Monday, Jul. 23, 1973

Weeping in Fear at the River

With Aug. 15 the deadline on U.S. bombing of insurgent forces circling Phnom-Penh, TIME Correspondent Barry Hillenbrand traveled to Cambodia last week to assess the country's mood. His report:

Not much of Thnai Toteong still stands. A few concrete-block walls, a post here and there, enormous 150-liter water jars remain curiously intact. Mostly, the little village 20 miles from Phnom-Penh is rubble and charcoal. Seven weeks before, I had driven through Thnai Toteong and stopped off to buy 4 Ibs. of a rich Chinese sausage so exquisitely prepared that travelers carry it back to Hong Kong as gifts for friends. It was a calm, bucolic village untouched by war. Now the sausage shop is gone, a few gun emplacements and foxholes testifying to its brief, final existence as a strongpoint. In the rear of the shop are charred remains of sausage meat, roasted black by fire. Soldiers and townspeople report a fierce battle, with bombing and plenty of mortar and artillery fire. The untidy debris of war is everywhere: mortar fragments, rifle clips, hand-grenade cartons, an entrenching tool.

Cambodia sinks ever deeper into crisis. For a time, in late May, the Khmer insurgent offensive slowed, but in June the attacks began again, this time concentrating on the area to the south and southwest of the capital. Village after village was held briefly, then abandoned after air strikes and artillery duels. For the government forces, disaster follows disaster. When Kompong Kantuot near Phnom-Penh was abandoned, the government troops were forced to swim the Thnot River because insurgents had blown the bridges. Some of the soldiers--boys aged twelve to 15--drowned. Those who escaped heard others, left behind and afraid to swim, weeping in fear and despair.

Despite the Aug. 15 schedule for halting U.S. bombing, government forces remain optimistic that the U.S. will save them. Commander in Chief Sosthene Fernandez pledges: "We will continue the fight until the North Vietnamese Communists leave our territory." Asked what will happen after the U.S. bombing is stopped, he says: "If the North Vietnamese and the Viet Cong are still here, I will ask the U.S. to continue the air support." How is the war going? "It gets worse and worse," a colonel replies. "Some units are not fighting. It's not just the soldiers; it's the officers too." He still believes in the Americans. "If things slowly and slowly get worse, the U.S. Congress will not close its eyes. The Americans will help us. If Cambodia falls, the Americans will lose face, not the Cambodians."

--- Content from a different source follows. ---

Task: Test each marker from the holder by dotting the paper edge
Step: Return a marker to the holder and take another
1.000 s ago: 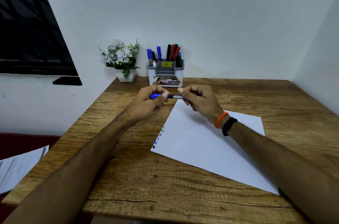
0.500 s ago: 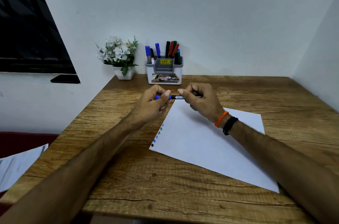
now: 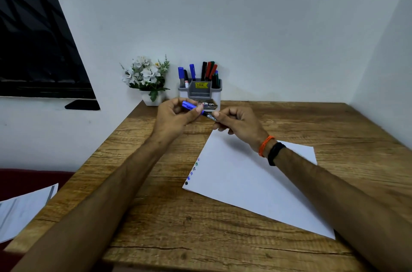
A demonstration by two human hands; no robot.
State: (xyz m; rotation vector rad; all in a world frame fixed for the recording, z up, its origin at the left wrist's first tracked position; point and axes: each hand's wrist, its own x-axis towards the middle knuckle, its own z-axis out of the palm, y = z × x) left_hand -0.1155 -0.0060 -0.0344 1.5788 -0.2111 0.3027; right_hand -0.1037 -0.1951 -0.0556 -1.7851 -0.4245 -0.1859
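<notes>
Two bare forearms, no sleeves in view

The left hand [image 3: 172, 119] wears nothing – no ring, no band, and its wrist is bare. The wrist behind the right hand [image 3: 239, 125] carries two bands side by side – a thin orange thread bracelet [image 3: 264, 146] nearer the hand, then a wider black band [image 3: 274, 153] behind it.

Holder [image 3: 200, 93] at the table's [image 3: 169, 227] back edge, plant [image 3: 147, 78] left of it, paper [image 3: 249, 182] in front
</notes>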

So deep is the conviction that American planes will continue bombing, according to one foreign diplomat, that the Cambodian chiefs of staff have done little to plan their strategy for the time after the bombing stops. In the diplomatic community, there was a widely heard, half-serious judgment: "The question now is not what will happen after the Americans stop bombing Aug. 15. The question is whether the Cambodians can hold out until then."

Still, it is a mistake to talk about an iron ring around Phnom-Penh. Convoys with food and fuel continue to make it into the city. Shops have fewer wares, but the market in gold and jewelry is vigorous because Cambodians are hoarding against disaster. The U.S. dollar, shaky elsewhere, is stronger here than ever before also because of hoarding. Phnom-Penh is calm and placid, though the constant U.S. bombing regularly shakes the city. "We don't have a word for crisis in our language," says a Khmer businessman. "We just take things easy. It will work out, I'm sure."

Is an all-out attack on Phnom-Penh expected? It is possible, but unlikely. Insurgent troops are more likely to continue grinding down Lon Nol's forces bit by bit. Nor do negotiations seem a likely prospect to bring a quick ceasefire. If the insurgents continue to push ahead at the present rate, they scarcely need to negotiate. It makes more sense for them to wait it out; some things can only get better for the insurgents after the bombing ends.

As I leave, a friend's words stay with me. "It's a war they didn't want in the first place. It's not Biafra yet, but it's nearly that sad. It's so sad, really so sad."